3. Fitch was founded by John K. Fitch in 19 13. At first, it was a publishing company. 1924, Fitch began to use AAA to D rating system to rate Industrial Securities. In recent years, Fitch has carried out many reorganizations and mergers and acquisitions, and its scale has been expanding. 1997, the company acquired another rating agency, IBCA, and in 2000, it acquired Duff &; Phelps, and then bought a Thomson Bank watch. At present, 97% of the company's shares are controlled by France's FIMALAC company. It has 45 branches around the world, with more than 65,438+0,400 employees and more than 900 rating analysts. Its business mainly includes financing rating of countries, local governments, financial institutions, enterprises and institutions. Up to now, it has been rated as 1600 financial institutions and 600 institutions.
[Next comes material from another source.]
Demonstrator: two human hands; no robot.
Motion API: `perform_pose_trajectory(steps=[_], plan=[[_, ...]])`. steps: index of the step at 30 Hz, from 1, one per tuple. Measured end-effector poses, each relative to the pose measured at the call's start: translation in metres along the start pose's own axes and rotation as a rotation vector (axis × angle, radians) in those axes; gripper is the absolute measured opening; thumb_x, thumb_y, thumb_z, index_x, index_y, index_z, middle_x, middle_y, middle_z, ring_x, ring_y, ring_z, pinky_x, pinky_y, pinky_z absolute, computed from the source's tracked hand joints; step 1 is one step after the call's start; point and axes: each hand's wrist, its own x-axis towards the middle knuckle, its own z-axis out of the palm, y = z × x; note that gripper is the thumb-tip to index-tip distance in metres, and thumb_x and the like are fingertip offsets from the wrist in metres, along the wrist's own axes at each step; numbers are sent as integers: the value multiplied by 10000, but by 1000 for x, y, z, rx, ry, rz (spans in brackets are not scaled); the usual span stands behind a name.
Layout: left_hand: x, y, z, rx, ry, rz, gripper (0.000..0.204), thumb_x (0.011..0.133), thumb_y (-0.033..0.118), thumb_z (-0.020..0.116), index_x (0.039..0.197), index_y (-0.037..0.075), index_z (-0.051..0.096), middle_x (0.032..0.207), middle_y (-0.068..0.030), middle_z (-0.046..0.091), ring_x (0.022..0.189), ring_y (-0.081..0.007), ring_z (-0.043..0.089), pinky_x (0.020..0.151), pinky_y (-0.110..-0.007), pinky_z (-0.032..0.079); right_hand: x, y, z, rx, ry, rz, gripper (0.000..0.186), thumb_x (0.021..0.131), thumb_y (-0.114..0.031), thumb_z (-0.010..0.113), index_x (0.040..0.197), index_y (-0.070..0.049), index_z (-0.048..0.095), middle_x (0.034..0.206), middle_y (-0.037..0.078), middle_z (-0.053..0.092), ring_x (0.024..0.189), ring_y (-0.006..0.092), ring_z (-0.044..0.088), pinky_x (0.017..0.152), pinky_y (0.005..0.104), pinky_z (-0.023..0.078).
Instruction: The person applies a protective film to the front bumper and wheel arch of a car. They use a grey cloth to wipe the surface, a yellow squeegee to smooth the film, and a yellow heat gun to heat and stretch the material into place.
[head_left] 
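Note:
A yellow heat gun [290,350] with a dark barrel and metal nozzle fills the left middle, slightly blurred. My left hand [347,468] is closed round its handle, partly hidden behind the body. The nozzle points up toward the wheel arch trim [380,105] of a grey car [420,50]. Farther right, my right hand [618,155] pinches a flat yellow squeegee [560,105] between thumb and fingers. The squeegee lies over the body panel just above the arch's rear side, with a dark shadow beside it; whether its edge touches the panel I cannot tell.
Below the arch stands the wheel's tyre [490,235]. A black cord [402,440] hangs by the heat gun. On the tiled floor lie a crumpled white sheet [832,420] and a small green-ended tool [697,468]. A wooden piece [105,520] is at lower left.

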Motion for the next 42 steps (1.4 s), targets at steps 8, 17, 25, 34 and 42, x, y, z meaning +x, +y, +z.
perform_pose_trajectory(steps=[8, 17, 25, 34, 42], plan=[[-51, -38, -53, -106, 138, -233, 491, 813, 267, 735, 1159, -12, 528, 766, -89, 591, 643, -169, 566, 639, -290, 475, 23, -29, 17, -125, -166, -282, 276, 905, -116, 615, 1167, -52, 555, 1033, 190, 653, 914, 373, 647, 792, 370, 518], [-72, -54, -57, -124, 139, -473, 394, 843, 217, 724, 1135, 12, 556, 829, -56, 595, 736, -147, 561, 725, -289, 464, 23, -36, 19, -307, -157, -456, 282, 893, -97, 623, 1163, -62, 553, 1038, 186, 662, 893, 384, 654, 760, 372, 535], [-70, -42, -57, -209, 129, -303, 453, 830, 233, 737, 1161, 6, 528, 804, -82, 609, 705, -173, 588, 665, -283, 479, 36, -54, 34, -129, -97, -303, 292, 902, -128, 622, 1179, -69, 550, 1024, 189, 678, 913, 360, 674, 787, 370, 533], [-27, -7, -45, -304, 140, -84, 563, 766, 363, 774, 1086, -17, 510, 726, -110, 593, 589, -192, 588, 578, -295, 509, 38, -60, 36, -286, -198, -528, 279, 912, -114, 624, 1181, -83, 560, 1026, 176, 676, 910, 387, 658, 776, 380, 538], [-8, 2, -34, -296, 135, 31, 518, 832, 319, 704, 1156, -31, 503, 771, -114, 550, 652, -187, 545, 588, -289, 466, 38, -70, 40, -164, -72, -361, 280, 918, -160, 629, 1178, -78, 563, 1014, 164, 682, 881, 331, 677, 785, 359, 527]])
Since 1975, the US Securities and Exchange Commission (SEC) recognized these three companies as "nationally recognized statistical rating agencies" or "NRSRO", they have monopolized the international rating industry. According to the report of the Bank for International Settlements (BIS), among all banks and companies participating in credit rating in the world, Moody's covers 80% of banks and 78% of companies, Standard & Poor's covers 37% of banks and 66% of companies, and Fitch covers 27% of banks and 8% of companies. Moody's annual operating income is about $654.38+05 billion, Standard & Poor's is more than $654.38+00 billion, and Fitch International is about $500 million.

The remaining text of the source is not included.